Unaccustomed to praise, I replied, “Thanks! You look noice too.” She was far from fubsy and her fabulous frizzy long hair complemented her piercing green eyes.
But, amateurs not only had to pay to play, we had to put up with criticisms about our looks, apparently. But, what was not so apparent was that amateurs had to help put away the chairs and dis-assemble the stage too, even before the audience had disappeared to the carpark. It was already past ten o’clock by the time I took off my black jacket to cool down, mentally admonishing myself for not having done so before embarking on hard labour. Who would have compensated me if I had torn a sleeve or burst a seam?

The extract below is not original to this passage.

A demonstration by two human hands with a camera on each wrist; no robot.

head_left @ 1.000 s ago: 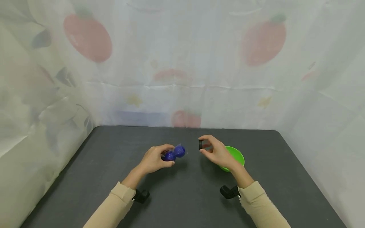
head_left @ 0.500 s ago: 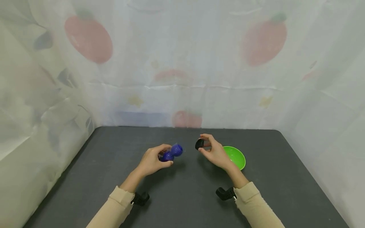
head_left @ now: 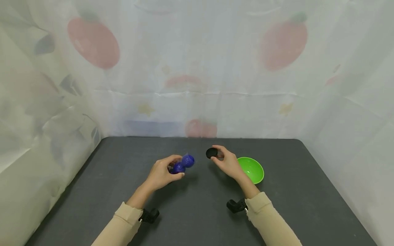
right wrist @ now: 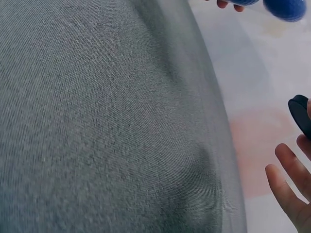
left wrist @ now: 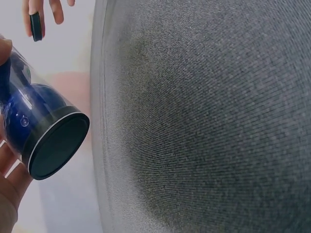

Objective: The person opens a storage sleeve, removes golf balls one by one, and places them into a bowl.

“Will you join us for a drink at the pub?” someone asked. No, it wasn’t the Romanian violinist. Even if she did, I would not have changed my mind. It was already late. I had to rush home. What’s new? He knew. I would rush home. For him. Murray knew all along – he’s the most important companion of mine. He is my son’s miniature poodle. I left the concert hall in a state of delirium. Music and particularly performing music to the public gave me such a buzz that suddenly every problem was of lesser relevance and every joy brought greater comfort. When I got home, Murray was pleased. He knew. What’s new?